24. ELBOW – ‘jog’; WO[b]BLE reversed.
25. RADAR – RR (‘Right Reverend’) around (‘grasping’) ADA (‘high-level computer programming language used chiefly in real-time computerized control systems, e.g. for aircraft navigation’ – named after Ada Lovelace, the brilliant daughter of Lord Byron and his wife of a year, the almost equally brilliant Anne Isabella Milbanke).

35 comments on “Times 26293 – A win for the setter”

  1. Pretty hard going for me with a few guesses, including 26a. OCARINA was also in the Indy today. Does such an instrument really exist outside the confines of crossword-land I wonder? Plenty of excellent clues eg TRIMARAN and AMBITION, though COD for me was REGICIDE, with FOSTER as LOI.

    Thanks to setter and blogger.

    1. Got called away before I could reassure you that the OCARINA is real, one of the oldest musical instruments, a type of flute. I once owned a plastic one!
    2. Playing an ocarina is like blowing into a small hamburger, with the fingers covering holes on the top. Mine are made of clay.
    3. Thank you to dorsetjimbo and bigtone53 (I like the BC) for taking the trouble to reply. Where I come from an ‘ockerina’ (yes, different spelling, same pronunciation) is an ocker’s female counterpart, ie “a boorish or aggressive Australian female (especially as a stereotype)”. The words “crass” and “vulgar” also get an airing. Not exactly a clay or plastic flute!
      Thanks again.
              1. Question : What is 2 + 2 ?

                Mathematician : 4
                Engineer : between 3.97 and 4.03 on my slide rule
                Accountant : What figure did you have in mind?

    4. Pottery Ocarinas are offered at many a tacky ‘craft market’ in Australia, mostly made in China and decorated with inappropriate “aboriginal” dot designs.
  2. 21D is SUN(k)-BEAM

    Easy puzzle on a day when something a bit more taxing is required. Not sure that SON and “youngster” quite gel – mine is nearly 50. Good to see ADA used in a Times clue

  3. SUNBEAM is “almost submerged at the outset” SUNk

    I struggled for ages with the same trio of TWIST, FOSTER and REGICIDE. But OCARINA was one of my first in so at least I had a toehold.

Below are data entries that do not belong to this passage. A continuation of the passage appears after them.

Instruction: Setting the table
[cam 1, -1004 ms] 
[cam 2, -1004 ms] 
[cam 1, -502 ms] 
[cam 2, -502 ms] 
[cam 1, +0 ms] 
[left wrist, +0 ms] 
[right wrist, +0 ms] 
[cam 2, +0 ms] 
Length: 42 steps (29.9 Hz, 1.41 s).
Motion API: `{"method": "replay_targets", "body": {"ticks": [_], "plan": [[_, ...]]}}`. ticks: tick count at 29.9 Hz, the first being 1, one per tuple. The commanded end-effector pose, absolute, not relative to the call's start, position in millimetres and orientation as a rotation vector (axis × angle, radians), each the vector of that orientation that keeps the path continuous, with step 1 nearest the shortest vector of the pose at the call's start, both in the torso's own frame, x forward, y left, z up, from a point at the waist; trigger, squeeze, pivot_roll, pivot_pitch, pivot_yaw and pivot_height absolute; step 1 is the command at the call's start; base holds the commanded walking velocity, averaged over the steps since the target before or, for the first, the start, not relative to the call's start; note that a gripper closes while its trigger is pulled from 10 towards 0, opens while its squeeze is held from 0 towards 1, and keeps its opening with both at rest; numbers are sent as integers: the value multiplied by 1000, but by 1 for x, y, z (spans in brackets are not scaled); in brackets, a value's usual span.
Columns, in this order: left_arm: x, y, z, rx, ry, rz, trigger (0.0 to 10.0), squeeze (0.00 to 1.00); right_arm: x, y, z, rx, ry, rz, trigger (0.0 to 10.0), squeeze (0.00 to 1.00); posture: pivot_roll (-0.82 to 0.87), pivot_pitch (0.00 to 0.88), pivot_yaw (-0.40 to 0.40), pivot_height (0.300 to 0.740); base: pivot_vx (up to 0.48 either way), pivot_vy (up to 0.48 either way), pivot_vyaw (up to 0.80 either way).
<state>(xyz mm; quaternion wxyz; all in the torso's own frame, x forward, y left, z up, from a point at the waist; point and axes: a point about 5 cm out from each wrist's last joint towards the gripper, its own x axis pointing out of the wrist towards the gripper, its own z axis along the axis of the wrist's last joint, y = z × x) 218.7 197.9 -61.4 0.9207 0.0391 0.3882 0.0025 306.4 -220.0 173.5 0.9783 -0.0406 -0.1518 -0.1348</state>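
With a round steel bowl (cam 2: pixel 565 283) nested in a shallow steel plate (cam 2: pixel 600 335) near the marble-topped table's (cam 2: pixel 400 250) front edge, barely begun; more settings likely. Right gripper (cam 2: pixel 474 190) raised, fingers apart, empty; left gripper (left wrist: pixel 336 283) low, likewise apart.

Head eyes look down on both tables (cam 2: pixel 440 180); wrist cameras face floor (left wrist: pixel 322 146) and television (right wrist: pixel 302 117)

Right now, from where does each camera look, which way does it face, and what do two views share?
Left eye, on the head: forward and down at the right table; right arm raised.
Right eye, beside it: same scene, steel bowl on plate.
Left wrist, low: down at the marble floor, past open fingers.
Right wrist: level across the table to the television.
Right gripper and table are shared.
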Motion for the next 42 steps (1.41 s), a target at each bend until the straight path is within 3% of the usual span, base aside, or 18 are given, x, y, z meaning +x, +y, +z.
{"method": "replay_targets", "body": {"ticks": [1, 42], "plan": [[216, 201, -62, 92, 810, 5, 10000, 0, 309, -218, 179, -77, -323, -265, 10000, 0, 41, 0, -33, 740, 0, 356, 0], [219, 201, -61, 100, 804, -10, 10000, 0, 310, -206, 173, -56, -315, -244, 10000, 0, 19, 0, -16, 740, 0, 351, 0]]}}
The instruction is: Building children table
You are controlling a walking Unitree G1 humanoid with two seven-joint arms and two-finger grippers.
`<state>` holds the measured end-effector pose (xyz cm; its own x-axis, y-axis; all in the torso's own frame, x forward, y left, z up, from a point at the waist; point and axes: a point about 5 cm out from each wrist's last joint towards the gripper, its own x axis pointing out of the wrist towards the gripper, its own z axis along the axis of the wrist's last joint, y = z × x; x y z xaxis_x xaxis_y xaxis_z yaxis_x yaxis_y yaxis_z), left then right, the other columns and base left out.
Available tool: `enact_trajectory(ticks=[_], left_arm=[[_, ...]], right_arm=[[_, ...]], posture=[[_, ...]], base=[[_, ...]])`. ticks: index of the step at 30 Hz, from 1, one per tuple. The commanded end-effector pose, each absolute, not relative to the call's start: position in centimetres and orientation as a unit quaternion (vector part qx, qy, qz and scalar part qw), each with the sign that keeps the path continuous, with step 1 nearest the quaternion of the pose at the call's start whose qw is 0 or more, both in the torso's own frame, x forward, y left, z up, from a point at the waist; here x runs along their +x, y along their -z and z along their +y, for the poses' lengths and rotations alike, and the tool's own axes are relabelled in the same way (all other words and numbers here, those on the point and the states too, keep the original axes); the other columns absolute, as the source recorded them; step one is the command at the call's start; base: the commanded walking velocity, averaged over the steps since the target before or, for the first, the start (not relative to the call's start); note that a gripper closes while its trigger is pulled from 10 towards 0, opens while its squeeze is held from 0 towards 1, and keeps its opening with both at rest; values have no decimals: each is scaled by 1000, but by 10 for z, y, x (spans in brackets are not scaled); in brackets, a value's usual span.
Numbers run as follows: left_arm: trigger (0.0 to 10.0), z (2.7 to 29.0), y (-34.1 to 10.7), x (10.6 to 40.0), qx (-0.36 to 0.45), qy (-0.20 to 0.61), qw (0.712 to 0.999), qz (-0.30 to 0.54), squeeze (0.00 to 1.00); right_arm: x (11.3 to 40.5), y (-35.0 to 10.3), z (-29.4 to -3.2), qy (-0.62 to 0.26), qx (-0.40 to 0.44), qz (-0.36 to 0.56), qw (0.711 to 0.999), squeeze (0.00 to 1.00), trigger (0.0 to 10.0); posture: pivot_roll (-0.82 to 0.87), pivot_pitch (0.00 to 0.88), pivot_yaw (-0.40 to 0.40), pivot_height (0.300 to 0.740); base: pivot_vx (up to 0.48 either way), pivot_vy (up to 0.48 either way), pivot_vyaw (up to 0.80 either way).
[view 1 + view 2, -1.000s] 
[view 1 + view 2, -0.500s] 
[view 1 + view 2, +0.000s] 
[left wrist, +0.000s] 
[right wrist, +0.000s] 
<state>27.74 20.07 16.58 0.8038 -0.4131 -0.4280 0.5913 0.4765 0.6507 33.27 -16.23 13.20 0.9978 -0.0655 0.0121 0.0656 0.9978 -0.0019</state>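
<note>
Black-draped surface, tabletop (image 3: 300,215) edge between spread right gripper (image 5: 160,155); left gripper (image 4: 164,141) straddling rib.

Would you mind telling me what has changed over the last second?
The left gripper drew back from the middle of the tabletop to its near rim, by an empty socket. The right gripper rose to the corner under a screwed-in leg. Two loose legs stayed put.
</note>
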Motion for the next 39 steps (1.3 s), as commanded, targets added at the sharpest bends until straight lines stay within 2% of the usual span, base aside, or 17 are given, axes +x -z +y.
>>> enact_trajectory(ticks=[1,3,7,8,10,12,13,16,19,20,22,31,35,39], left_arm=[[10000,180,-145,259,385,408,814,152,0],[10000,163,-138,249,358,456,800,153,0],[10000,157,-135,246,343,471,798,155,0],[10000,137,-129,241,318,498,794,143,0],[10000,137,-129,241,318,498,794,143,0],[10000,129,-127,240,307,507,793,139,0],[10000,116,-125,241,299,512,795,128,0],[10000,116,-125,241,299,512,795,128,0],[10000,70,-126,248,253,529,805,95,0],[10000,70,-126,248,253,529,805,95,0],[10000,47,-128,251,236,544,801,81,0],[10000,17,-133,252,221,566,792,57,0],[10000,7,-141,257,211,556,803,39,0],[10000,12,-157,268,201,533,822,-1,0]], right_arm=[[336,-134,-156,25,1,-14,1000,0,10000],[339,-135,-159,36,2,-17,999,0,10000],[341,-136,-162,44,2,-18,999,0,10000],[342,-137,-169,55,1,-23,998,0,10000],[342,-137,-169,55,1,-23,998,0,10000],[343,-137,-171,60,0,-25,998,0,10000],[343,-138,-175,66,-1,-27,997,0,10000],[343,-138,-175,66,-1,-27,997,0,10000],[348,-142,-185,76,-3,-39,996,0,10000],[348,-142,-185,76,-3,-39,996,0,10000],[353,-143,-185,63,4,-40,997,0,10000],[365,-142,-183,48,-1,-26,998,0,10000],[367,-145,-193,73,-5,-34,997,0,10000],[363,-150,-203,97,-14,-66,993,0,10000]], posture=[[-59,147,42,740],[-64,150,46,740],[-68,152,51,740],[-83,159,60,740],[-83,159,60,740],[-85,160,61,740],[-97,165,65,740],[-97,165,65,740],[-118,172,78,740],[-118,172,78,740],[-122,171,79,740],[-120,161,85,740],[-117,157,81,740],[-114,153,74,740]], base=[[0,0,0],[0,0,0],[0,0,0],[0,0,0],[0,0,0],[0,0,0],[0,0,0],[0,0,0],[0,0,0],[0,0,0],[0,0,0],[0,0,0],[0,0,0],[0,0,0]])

  4. Came unstuck in that tricky NE corner, where TWIST took ages to see before a satisfying penny-drop moment, then FOSTER never happened at all. I got myself tied up in knots before concluding it was ZOSTER; anyone who plays Scrabble seriously enough to know the 2-letter words will see where ZO came from, but it doesn’t hang together in a way that should have convinced me for more than five seconds. It just goes to show that a little knowledge is a dangerous thing, or perhaps that knowing too many things can confuse a simple man.
  5. A DNF for me and I would never have got the missing 5ac/7dn combination if I had looked at it for a decade. O Twist a hero ?? Still, we have a Bank Holiday Jumbo and the two long ones are write-ins so hopefully looking good.
  6. I was nearer to the blogger’s solving time than to Jimbo’s but just scraped in under the hour. Robin Goodfellow comes up in A Midsummer Night’s Dream, I believe as an alternative name for Puck. Hence the Oberon reference – he was a king of the fairies.

    Edited at 2015-12-28 11:46 am (UTC)

  7. Thirty minutes, but I gave up with 5a and left it unfilled. Thought it might be CO-STAR. I found the rest fairly straightforward.
  8. I’ve never heard of Ada in that context but R_D_R leaves little to the imagination.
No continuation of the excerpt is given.